**Requirement**
Every line of the material is to be quoted verbatim, minus the pictures.

**Information shown**
== Segment start ==
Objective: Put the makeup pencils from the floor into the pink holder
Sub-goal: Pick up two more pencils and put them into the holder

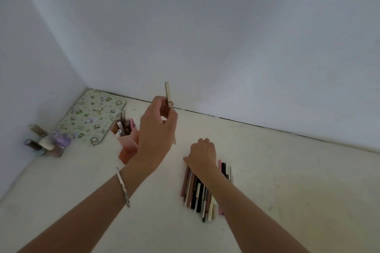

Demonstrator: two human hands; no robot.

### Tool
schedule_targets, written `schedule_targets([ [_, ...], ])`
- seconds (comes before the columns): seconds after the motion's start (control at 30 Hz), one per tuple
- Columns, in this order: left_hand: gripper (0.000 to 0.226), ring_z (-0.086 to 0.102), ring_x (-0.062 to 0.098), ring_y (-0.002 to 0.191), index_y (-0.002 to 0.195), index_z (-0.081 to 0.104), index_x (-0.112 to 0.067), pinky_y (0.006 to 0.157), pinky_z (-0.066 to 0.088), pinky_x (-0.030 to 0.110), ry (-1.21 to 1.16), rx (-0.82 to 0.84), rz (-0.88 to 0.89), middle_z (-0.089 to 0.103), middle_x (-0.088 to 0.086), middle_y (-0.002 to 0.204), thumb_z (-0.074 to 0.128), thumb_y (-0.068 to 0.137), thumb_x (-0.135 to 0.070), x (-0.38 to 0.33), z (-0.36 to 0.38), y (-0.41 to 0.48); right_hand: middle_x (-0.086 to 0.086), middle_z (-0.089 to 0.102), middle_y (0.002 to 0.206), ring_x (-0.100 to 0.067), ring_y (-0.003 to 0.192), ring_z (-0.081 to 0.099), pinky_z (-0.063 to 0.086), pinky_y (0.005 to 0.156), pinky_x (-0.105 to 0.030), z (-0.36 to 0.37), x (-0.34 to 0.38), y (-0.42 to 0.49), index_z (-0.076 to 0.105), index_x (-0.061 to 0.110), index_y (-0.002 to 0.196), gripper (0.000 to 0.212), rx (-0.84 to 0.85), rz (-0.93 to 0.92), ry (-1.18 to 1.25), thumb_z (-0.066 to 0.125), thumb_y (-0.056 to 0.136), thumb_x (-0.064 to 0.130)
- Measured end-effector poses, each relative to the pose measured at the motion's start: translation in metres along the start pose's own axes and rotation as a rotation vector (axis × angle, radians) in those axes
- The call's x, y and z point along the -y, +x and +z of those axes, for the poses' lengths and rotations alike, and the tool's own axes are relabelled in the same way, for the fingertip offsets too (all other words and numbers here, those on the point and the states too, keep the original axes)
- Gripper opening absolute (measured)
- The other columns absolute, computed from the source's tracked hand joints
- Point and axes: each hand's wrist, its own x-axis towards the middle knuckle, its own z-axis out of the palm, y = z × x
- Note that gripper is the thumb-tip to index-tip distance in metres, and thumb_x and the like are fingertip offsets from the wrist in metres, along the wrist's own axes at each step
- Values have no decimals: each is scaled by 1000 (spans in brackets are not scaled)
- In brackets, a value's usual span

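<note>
A pink holder [128, 146] stands on the pale floor, with several pencils sticking out of its top. Just right of it, my left hand [157, 129] is raised and pinches a cream makeup pencil [168, 94] held nearly upright. A row of makeup pencils [197, 193] in pink, brown, black and cream lies on the floor at centre right. My right hand [202, 155] rests palm down on the far end of that row, its fingertips hidden; whether it grips a pencil cannot be told.
A flowered green tray [90, 117] lies flat in the corner behind the holder. Several small bottles [48, 141] cluster at the left wall. White walls close the space at the back and left. A silver bangle [123, 186] circles my left wrist.
</note>
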Motion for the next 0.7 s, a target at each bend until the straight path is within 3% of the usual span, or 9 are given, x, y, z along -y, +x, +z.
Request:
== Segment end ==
**Answer to the exercise**
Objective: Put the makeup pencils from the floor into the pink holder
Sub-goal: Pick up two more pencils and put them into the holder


Demonstrator: two human hands; no robot.

### Tool
schedule_targets, written `schedule_targets([ [_, ...], ])`
- seconds (comes before the columns): seconds after the motion's start (control at 30 Hz), one per tuple
- Columns, in this order: left_hand: gripper (0.000 to 0.226), ring_z (-0.086 to 0.102), ring_x (-0.062 to 0.098), ring_y (-0.002 to 0.191), index_y (-0.002 to 0.195), index_z (-0.081 to 0.104), index_x (-0.112 to 0.067), pinky_y (0.006 to 0.157), pinky_z (-0.066 to 0.088), pinky_x (-0.030 to 0.110), ry (-1.21 to 1.16), rx (-0.82 to 0.84), rz (-0.88 to 0.89), middle_z (-0.089 to 0.103), middle_x (-0.088 to 0.086), middle_y (-0.002 to 0.204), thumb_z (-0.074 to 0.128), thumb_y (-0.068 to 0.137), thumb_x (-0.135 to 0.070), x (-0.38 to 0.33), z (-0.36 to 0.38), y (-0.41 to 0.48); right_hand: middle_x (-0.086 to 0.086), middle_z (-0.089 to 0.102), middle_y (0.002 to 0.206), ring_x (-0.100 to 0.067), ring_y (-0.003 to 0.192), ring_z (-0.081 to 0.099), pinky_z (-0.063 to 0.086), pinky_y (0.005 to 0.156), pinky_x (-0.105 to 0.030), z (-0.36 to 0.37), x (-0.34 to 0.38), y (-0.42 to 0.49), index_z (-0.076 to 0.105), index_x (-0.061 to 0.110), index_y (-0.002 to 0.196), gripper (0.000 to 0.212), rx (-0.84 to 0.85), rz (-0.93 to 0.92), ry (-1.18 to 1.25), thumb_z (-0.066 to 0.125), thumb_y (-0.056 to 0.136), thumb_x (-0.064 to 0.130)
- Measured end-effector poses, each relative to the pose measured at the motion's start: translation in metres along the start pose's own axes and rotation as a rotation vector (axis × angle, radians) in those axes
- The call's x, y and z point along the -y, +x and +z of those axes, for the poses' lengths and rotations alike, and the tool's own axes are relabelled in the same way, for the fingertip offsets too (all other words and numbers here, those on the point and the states too, keep the original axes)
- Gripper opening absolute (measured)
- The other columns absolute, computed from the source's tracked hand joints
- Point and axes: each hand's wrist, its own x-axis towards the middle knuckle, its own z-axis out of the palm, y = z × x
- Note that gripper is the thumb-tip to index-tip distance in metres, and thumb_x and the like are fingertip offsets from the wrist in metres, along the wrist's own axes at each step
- Values have no decimals: each is scaled by 1000 (spans in brackets are not scaled)
- In brackets, a value's usual span

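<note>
A pink holder [128, 146] stands on the pale floor, with several pencils sticking out of its top. Just right of it, my left hand [157, 129] is raised and pinches a cream makeup pencil [168, 94] held nearly upright. A row of makeup pencils [197, 193] in pink, brown, black and cream lies on the floor at centre right. My right hand [202, 155] rests palm down on the far end of that row, its fingertips hidden; whether it grips a pencil cannot be told.
A flowered green tray [90, 117] lies flat in the corner behind the holder. Several small bottles [48, 141] cluster at the left wall. White walls close the space at the back and left. A silver bangle [123, 186] circles my left wrist.
</note>
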Motion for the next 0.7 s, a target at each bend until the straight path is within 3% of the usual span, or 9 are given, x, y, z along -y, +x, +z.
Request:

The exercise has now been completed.